Quando e come si paga l’assicurazione

Il termine del pagamento della polizza varia a seconda della tipologia di contratto e della copertura: pagamento semestrale, o annuale per lo più. Con qualche raro caso nel quale alcune compagnie consentono anche un pagamento mensile. Si paga con bonifico, carta di credito, a volte con il conto corrente postale: sempre più spesso il pagamento elettronico può essere effettuato dal proprio servizio di internet banking se non addirittura al telefono, con un call center.-

Quando si ricorre al rimborso

Una polizza tuttavia può essere rimborsata totalmente o in parte in alcuni casi specifici: quando il mezzo ci è stato rubato, quando subiamo un incidente tale che la macchina non è più grado di circolare e deve essere rottamato, quando decidiamo di vendere un mezzo.

In molti casi per la verità si decide di sfruttare la classe di merito che abbiamo acquisito e di ‘trasferire’ la copertura assicurativa su un altro mezzo, magari quello nuovo.
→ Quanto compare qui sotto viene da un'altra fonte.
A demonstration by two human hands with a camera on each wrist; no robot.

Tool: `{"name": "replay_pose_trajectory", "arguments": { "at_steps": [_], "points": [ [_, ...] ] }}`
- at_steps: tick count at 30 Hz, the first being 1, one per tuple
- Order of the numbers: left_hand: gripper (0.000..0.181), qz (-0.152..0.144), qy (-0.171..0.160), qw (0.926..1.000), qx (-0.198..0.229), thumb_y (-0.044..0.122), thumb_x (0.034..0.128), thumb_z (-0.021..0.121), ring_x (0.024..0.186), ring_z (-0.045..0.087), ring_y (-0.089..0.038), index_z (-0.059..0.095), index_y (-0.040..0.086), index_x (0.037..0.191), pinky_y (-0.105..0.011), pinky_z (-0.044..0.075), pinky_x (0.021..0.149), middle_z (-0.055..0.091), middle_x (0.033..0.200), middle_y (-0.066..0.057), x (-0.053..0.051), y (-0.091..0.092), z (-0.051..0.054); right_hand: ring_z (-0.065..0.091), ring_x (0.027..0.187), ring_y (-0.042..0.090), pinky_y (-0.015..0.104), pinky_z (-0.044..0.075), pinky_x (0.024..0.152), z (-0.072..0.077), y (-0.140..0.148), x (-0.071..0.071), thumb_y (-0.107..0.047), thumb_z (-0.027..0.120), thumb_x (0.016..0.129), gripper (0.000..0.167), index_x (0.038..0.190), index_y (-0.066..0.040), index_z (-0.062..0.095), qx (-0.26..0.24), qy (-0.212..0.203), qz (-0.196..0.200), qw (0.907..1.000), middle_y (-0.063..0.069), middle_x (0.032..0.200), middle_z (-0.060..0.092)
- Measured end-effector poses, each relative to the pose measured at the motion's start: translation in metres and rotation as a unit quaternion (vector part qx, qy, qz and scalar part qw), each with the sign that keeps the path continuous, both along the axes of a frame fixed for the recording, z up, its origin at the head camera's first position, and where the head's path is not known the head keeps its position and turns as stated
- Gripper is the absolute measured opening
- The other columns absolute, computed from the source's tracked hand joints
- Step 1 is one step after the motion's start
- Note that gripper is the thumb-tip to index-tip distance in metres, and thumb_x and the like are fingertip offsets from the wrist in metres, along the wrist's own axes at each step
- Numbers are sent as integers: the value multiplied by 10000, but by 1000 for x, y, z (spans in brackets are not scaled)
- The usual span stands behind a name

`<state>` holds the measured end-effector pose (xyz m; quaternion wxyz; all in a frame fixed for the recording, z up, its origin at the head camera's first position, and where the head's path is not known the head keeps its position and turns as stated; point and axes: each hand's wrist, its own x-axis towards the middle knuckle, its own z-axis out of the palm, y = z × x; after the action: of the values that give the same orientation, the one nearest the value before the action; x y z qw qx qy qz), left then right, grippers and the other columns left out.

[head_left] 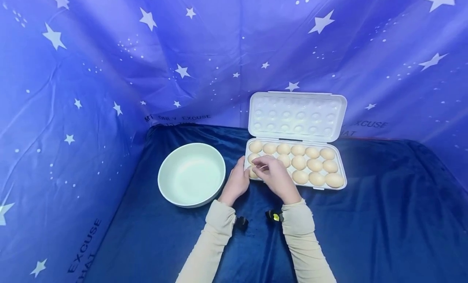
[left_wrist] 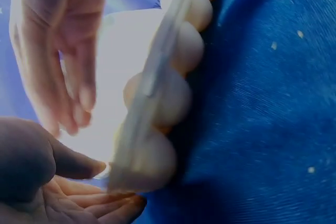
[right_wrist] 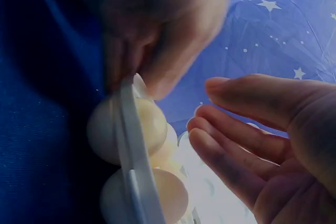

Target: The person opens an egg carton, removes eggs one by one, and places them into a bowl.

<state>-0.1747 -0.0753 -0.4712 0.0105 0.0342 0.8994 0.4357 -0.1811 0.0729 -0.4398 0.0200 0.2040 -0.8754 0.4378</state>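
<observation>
A white egg tray [head_left: 344,169] with rows of light brown eggs [head_left: 300,177] lies before the person, its dimpled lid [head_left: 297,112] raised at the back. The left hand [head_left: 237,180] grips the tray's left edge between thumb and fingers; in the left wrist view that hand [left_wrist: 63,182] is at the tray's near corner. Above the left-hand eggs hovers the right hand [head_left: 276,175], fingers bent loosely, holding nothing. The right wrist view shows this hand [right_wrist: 262,140] apart from the eggs [right_wrist: 170,195]. In the head view it hides some eggs.
A pale green bowl [head_left: 191,175], with nothing in it, stands left of the tray on a dark blue cloth [head_left: 384,218]. Blue fabric with white stars [head_left: 204,43] hangs behind and at the sides. Black wrist devices [head_left: 241,223] are on both sleeves.
</observation>
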Motion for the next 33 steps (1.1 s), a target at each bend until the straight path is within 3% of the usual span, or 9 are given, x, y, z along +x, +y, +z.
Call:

La cosa importante è verificare la propria polizza che deve contemplare la possibilità di una estinzione o di un trasferimento prima del termine consentito.

Come si calcola il rimborso

Capire a quanti soldi abbiamo diritto in caso di rimborso è decisamente molto semplice. Si divide la quota complessiva della polizza per i giorni di copertura (365 giorni se si tratta di scadenza annuale, 180 se il pagamento è semestrale) e la cifra che si ottiene la si moltiplica per i giorni che restano fino al termine della scadenza. Se non ci sono quote da versare o penali inserite nel contratto si recupererà almeno in parte quanto abbiamo anticipato.

In caso di morte

Un altro dei casi contemplati è quello di morte del contraente: ma spesso la famiglia di chi se ne è andato ha ben altro cui pensare che chiudere le pratiche assicurative, soprattutto se il decesso è improvviso o drammatico. Va tuttavia ricordato ai familiari dei contraenti deceduti che la maggior parte delle polizze prevedono un rimborso destinato agli eredi che, anche se decidono di non vendere o rottamare il veicolo, possono farsi rimborsare quanto resta ancora della polizza perché di fatto il mezzo è assicurato a qualcuno che non potrà più usufruire delle garanzie.